• **WHAT YOU WILL DO**: In the data below, find the line containing "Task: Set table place", then set down that line and every later line up to and including the line containing "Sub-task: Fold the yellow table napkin", exactly.

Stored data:
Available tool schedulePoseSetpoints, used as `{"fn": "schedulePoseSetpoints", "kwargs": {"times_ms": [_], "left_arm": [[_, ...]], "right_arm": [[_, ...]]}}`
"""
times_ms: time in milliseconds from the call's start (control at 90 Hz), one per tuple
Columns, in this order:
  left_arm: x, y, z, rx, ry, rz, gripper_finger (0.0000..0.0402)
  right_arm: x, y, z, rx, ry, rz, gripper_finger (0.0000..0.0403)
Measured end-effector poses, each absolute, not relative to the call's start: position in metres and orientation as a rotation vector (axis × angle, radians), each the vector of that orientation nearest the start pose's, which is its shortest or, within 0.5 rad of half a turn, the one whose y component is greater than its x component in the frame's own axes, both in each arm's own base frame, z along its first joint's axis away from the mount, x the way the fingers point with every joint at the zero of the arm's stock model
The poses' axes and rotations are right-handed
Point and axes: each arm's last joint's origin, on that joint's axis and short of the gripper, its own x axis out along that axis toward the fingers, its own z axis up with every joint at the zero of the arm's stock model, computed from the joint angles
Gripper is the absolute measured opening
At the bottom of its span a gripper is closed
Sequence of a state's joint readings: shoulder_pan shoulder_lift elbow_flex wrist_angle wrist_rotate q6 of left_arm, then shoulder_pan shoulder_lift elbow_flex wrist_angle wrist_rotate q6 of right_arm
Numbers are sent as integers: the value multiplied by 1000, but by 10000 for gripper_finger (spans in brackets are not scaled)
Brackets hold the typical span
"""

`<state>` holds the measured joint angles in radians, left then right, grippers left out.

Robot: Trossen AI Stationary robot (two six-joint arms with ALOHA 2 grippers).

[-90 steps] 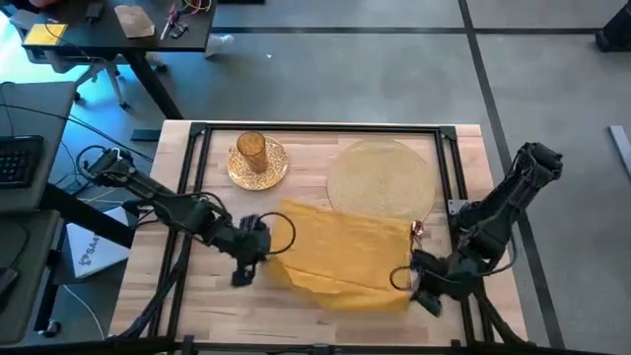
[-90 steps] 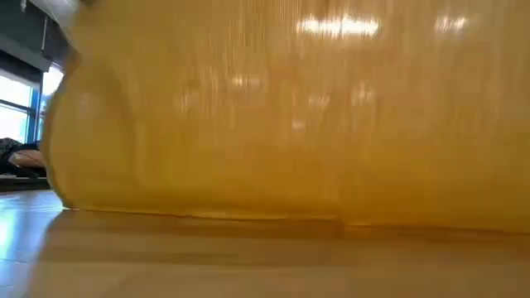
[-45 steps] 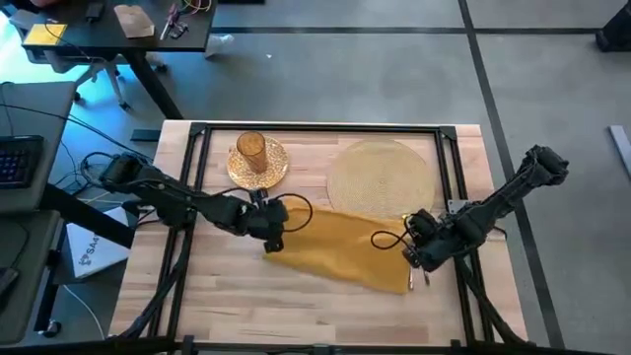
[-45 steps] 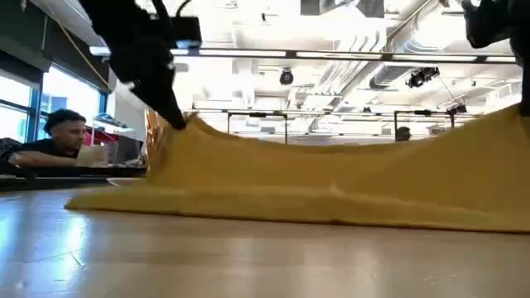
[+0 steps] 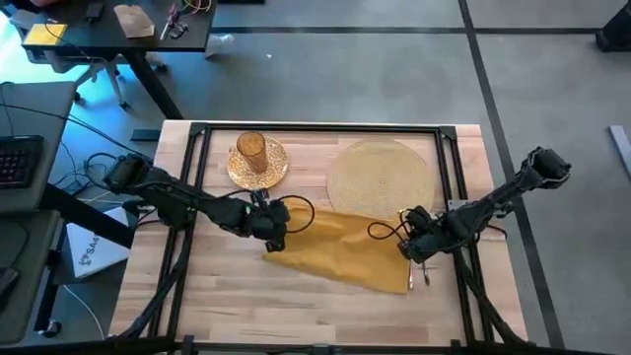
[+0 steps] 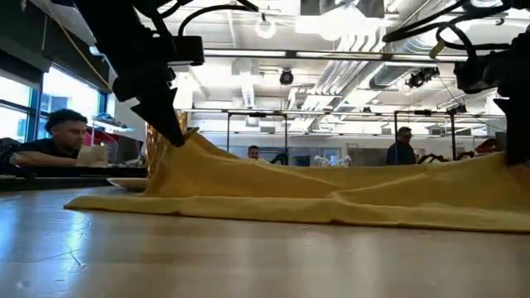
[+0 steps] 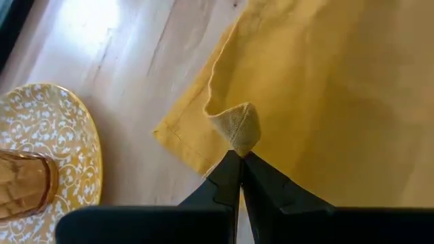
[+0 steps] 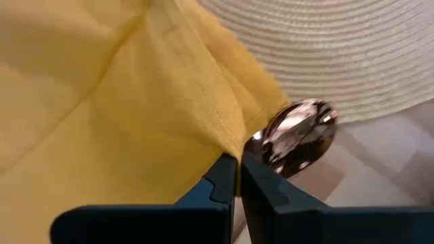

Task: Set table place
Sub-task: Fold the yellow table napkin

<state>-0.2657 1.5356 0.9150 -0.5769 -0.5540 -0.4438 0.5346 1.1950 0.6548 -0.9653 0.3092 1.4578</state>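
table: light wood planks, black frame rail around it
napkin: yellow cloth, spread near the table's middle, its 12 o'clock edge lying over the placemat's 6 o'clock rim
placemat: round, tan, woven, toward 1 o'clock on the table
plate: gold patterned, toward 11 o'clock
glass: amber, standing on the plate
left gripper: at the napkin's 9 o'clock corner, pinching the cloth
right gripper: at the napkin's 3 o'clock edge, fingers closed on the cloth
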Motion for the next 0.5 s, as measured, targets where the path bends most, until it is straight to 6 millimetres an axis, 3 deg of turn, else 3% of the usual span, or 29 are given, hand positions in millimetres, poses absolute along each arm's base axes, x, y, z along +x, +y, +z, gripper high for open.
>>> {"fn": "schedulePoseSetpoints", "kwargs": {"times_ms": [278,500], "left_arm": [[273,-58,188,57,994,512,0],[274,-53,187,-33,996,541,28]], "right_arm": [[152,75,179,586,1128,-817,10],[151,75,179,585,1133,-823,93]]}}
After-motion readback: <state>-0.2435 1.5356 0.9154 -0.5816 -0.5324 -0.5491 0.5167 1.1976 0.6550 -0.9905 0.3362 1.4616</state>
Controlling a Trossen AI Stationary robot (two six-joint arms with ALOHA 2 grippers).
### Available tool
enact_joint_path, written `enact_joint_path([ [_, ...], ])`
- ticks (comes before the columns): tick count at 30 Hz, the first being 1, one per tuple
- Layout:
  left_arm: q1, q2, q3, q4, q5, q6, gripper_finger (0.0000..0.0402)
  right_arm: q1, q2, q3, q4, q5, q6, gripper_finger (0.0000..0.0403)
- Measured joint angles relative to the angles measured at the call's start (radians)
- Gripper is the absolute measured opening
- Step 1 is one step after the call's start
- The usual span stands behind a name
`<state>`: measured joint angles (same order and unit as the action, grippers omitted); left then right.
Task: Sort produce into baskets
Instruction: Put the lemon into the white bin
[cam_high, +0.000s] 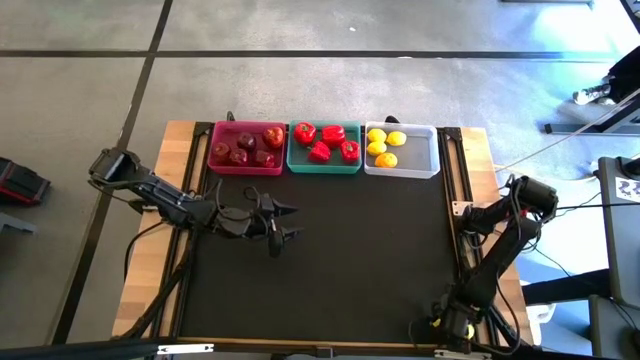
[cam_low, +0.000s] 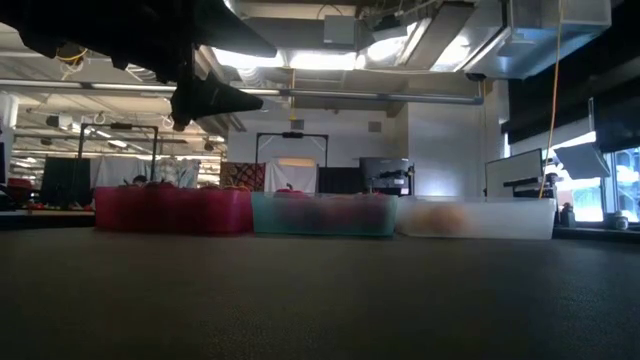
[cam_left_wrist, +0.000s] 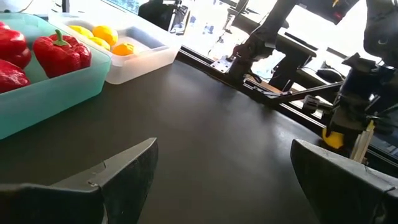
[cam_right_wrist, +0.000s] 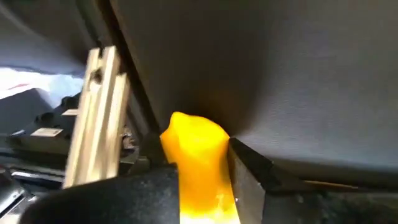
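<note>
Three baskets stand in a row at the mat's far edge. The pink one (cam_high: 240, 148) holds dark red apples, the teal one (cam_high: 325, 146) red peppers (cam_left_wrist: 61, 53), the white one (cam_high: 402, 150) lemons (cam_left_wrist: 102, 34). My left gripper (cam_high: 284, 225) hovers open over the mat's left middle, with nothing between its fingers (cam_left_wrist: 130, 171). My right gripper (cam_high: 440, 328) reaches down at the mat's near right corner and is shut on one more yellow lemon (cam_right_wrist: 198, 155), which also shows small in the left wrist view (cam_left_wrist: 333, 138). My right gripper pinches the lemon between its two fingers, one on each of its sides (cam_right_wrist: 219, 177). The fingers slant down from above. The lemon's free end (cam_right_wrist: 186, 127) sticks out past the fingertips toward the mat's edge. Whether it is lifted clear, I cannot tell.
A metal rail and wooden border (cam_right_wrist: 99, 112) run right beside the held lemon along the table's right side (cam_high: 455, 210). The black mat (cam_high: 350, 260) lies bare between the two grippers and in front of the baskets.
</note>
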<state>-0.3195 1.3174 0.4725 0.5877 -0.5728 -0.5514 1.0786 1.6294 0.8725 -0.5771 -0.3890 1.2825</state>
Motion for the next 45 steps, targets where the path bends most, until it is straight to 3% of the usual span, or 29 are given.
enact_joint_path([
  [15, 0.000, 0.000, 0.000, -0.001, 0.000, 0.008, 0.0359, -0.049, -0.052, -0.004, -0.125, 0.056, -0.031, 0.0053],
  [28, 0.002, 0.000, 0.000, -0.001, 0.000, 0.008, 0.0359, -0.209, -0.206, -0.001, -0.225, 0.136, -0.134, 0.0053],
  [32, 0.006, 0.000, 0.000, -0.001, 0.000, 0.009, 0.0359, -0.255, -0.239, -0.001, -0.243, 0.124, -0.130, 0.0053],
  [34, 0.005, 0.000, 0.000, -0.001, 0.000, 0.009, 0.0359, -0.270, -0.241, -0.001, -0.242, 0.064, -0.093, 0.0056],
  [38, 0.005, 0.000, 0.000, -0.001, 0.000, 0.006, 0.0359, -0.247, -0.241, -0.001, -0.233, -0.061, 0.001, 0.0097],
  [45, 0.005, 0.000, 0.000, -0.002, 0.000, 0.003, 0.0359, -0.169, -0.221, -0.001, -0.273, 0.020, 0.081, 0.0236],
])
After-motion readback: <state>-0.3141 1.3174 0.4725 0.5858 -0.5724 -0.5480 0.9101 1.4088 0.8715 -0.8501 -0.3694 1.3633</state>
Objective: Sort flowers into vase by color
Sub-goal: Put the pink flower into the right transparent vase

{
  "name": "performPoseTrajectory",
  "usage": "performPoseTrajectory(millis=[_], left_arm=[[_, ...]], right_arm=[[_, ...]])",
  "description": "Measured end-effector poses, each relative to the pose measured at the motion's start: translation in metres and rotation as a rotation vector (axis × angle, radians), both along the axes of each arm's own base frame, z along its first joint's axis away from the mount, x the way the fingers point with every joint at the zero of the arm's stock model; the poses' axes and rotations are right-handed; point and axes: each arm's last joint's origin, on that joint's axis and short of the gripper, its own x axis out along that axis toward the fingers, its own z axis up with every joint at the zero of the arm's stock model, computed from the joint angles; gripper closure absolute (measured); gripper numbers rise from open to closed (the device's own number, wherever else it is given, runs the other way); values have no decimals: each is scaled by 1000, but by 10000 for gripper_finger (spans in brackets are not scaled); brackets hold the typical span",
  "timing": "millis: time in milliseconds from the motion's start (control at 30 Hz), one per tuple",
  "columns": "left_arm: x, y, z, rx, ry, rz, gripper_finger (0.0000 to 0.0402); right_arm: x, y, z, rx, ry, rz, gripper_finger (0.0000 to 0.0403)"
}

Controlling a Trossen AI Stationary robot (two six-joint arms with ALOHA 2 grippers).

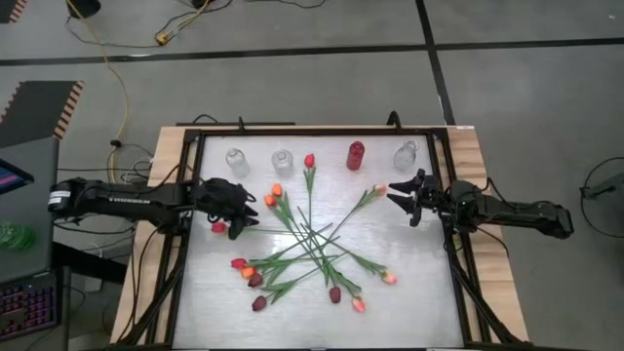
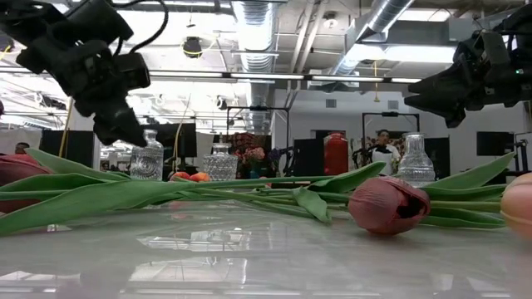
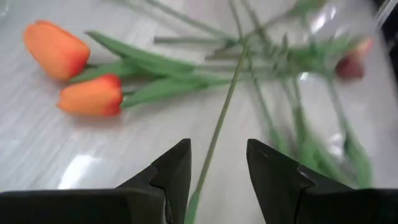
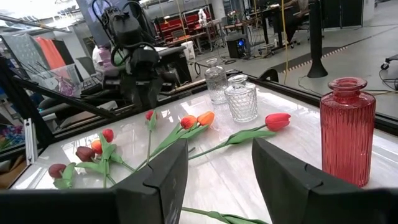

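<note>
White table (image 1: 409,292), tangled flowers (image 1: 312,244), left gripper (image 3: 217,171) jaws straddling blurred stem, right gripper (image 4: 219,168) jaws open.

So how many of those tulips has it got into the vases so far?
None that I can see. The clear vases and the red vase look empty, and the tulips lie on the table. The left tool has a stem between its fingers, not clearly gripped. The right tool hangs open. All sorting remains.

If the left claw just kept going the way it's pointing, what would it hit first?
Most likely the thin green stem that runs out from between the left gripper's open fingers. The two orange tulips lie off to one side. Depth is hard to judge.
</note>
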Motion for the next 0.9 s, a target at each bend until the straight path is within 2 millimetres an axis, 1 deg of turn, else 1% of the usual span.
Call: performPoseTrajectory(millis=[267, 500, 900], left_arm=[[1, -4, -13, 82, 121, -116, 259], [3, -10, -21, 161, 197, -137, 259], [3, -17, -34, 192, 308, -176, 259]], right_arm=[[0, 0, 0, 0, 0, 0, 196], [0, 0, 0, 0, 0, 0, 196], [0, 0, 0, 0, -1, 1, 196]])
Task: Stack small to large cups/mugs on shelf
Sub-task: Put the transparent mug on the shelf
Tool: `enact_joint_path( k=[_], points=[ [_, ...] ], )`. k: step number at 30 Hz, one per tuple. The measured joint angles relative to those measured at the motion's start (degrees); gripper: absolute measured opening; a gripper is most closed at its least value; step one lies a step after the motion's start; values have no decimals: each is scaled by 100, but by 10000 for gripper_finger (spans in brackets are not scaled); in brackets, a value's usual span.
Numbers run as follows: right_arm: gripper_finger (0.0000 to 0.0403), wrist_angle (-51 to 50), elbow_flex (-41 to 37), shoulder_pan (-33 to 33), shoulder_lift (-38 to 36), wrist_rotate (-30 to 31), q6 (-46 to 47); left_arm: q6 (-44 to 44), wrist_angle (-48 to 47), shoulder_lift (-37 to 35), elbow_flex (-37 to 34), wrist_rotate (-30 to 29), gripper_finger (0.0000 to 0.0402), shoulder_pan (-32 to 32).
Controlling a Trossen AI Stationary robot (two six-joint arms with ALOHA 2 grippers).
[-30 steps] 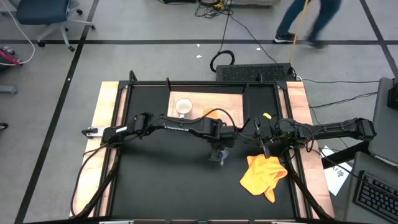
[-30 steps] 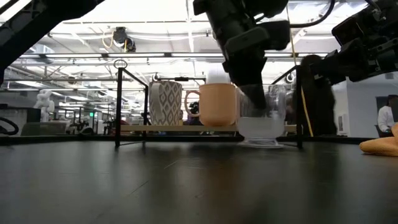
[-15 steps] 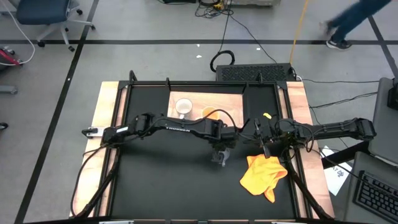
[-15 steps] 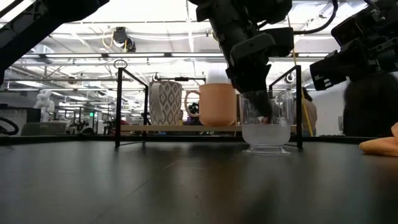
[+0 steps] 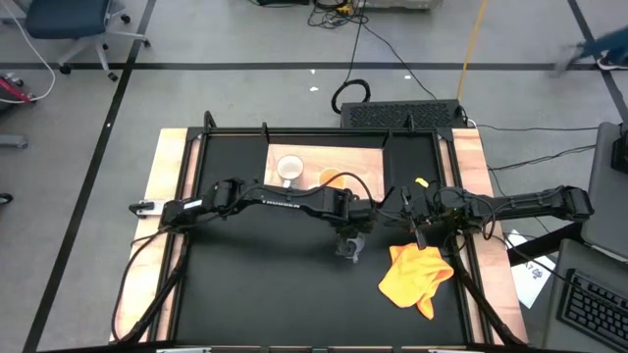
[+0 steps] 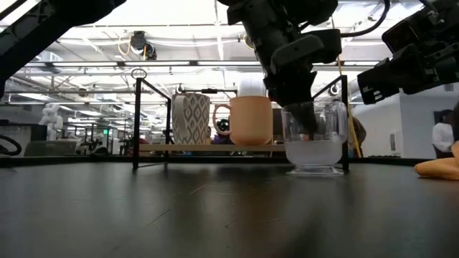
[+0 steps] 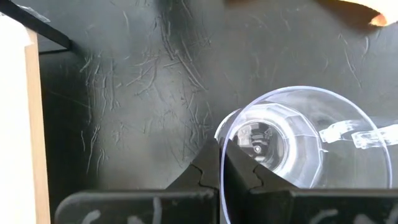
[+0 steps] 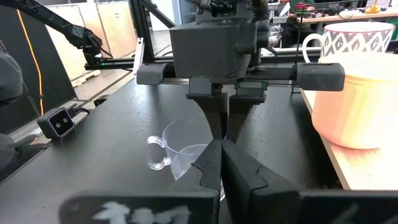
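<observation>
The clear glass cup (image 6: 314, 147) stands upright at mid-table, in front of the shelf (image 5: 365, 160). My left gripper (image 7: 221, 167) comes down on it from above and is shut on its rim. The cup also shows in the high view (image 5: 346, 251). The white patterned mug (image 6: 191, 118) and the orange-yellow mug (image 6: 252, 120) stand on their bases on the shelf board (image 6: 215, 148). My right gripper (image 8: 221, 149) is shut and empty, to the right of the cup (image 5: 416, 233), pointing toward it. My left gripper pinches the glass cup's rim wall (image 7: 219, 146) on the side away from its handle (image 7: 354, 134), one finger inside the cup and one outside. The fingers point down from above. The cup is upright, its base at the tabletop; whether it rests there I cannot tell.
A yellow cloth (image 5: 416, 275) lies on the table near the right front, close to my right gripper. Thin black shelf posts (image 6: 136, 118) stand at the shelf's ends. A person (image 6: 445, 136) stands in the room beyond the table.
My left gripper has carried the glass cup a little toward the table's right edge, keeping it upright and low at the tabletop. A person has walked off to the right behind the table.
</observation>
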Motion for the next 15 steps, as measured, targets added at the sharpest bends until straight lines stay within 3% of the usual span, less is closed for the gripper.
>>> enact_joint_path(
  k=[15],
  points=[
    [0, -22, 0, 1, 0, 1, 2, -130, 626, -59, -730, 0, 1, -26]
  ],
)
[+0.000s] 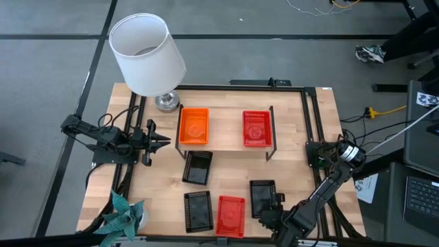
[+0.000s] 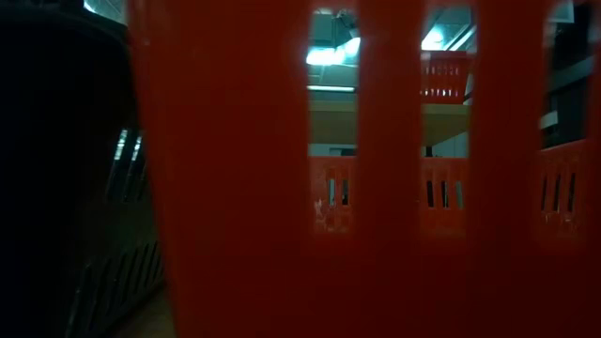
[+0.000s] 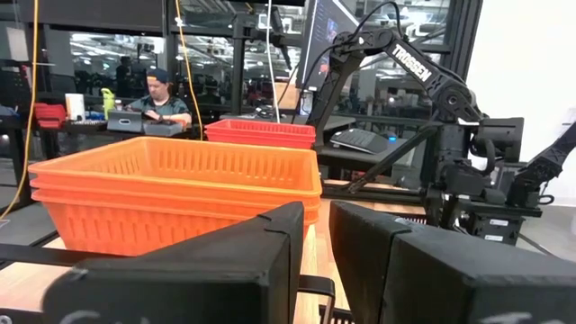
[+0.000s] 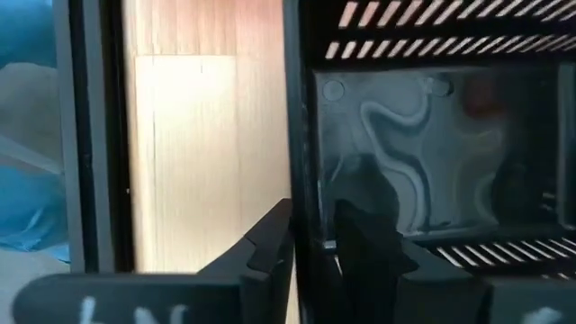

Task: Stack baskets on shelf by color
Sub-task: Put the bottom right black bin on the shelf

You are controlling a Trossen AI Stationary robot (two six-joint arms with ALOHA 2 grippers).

• **SOLVED PROBLEM**:
Task: Set table place
Sub-task: Fold the yellow table napkin

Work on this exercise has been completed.